* [Problem to work on] Restate all the data exactly, so that each line is the same as before.

====

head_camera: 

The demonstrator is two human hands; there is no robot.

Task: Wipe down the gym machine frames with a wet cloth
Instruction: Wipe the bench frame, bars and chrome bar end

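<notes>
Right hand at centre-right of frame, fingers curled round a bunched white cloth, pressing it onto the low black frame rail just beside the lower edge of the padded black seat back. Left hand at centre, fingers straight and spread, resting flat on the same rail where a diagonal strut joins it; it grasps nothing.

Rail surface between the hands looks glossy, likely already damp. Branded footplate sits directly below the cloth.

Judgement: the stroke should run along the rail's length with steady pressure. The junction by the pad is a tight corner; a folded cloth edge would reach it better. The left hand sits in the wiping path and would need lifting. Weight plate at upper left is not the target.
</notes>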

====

* [Solution]
head_camera: 

The demonstrator is two human hands; there is no robot.

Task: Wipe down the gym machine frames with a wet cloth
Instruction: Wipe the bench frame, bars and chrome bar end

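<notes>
Right hand at centre-right of frame, fingers curled round a bunched white cloth, pressing it onto the low black frame rail just beside the lower edge of the padded black seat back. Left hand at centre, fingers straight and spread, resting flat on the same rail where a diagonal strut joins it; it grasps nothing.

Rail surface between the hands looks glossy, likely already damp. Branded footplate sits directly below the cloth.

Judgement: the stroke should run along the rail's length with steady pressure. The junction by the pad is a tight corner; a folded cloth edge would reach it better. The left hand sits in the wiping path and would need lifting. Weight plate at upper left is not the target.
</notes>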

What the exercise required is now done.